# HOW TO COMPLETE THIS TASK
Find each line of the material below in which the word "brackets" occurs, and return it.

# DATASET CONTENT
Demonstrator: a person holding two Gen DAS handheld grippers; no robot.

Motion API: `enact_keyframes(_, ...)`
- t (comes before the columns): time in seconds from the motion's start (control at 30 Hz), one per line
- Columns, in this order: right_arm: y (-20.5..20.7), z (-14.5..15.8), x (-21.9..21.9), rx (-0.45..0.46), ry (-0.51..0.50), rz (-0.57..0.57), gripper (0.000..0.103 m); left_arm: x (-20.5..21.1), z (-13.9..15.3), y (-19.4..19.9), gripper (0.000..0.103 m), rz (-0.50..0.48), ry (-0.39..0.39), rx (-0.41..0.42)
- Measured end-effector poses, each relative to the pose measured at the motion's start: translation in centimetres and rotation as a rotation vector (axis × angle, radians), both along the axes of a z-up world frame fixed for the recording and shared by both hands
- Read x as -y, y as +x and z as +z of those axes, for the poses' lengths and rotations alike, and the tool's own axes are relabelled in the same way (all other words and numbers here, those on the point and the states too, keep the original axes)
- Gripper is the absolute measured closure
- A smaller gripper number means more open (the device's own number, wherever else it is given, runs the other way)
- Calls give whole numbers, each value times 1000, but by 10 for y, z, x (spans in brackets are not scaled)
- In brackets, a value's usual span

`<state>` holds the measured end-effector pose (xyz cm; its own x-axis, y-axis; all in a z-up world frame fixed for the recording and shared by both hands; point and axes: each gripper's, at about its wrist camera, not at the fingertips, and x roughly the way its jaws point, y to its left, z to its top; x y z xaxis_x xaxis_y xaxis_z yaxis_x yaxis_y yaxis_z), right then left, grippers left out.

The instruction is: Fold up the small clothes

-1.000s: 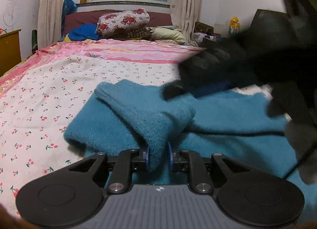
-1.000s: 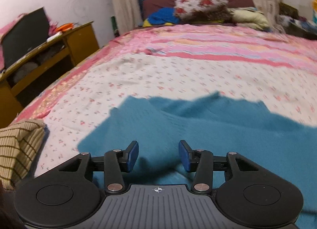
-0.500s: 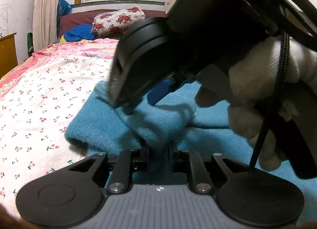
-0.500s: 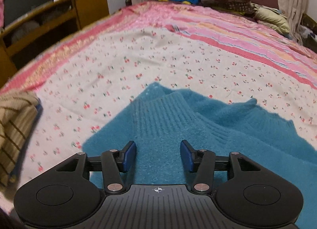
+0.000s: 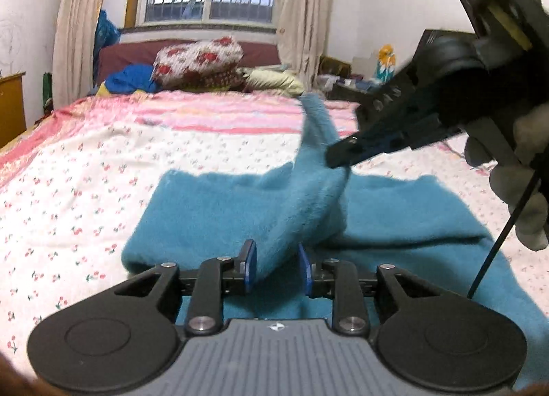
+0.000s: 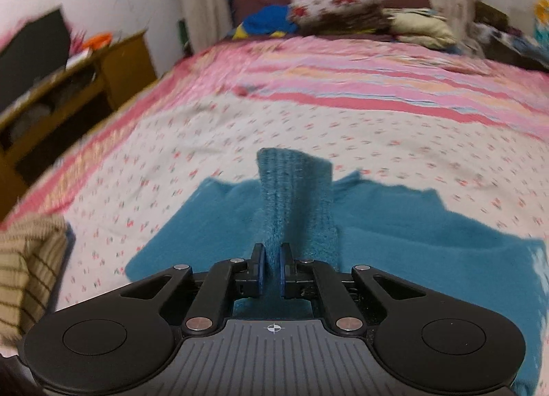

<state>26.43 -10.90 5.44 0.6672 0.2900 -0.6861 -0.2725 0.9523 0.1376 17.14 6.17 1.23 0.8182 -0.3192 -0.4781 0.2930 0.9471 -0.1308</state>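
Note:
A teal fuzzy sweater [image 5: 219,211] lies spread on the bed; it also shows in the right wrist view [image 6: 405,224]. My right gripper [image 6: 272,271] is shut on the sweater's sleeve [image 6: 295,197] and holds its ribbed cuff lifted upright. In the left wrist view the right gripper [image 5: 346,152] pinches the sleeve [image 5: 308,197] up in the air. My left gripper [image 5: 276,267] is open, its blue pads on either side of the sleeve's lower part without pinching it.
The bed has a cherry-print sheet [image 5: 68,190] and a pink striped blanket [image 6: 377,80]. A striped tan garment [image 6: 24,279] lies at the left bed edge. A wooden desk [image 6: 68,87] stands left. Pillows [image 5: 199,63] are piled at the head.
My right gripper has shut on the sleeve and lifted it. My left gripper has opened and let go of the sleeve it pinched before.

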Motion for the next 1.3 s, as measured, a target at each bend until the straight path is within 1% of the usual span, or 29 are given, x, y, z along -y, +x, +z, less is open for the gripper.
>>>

# SOLUTION TO THIS PROBLEM
- Calls give whole numbers, each value times 1000, but by 10 for y, z, x (spans in brackets are not scaled)
- In brackets, a value's usual span

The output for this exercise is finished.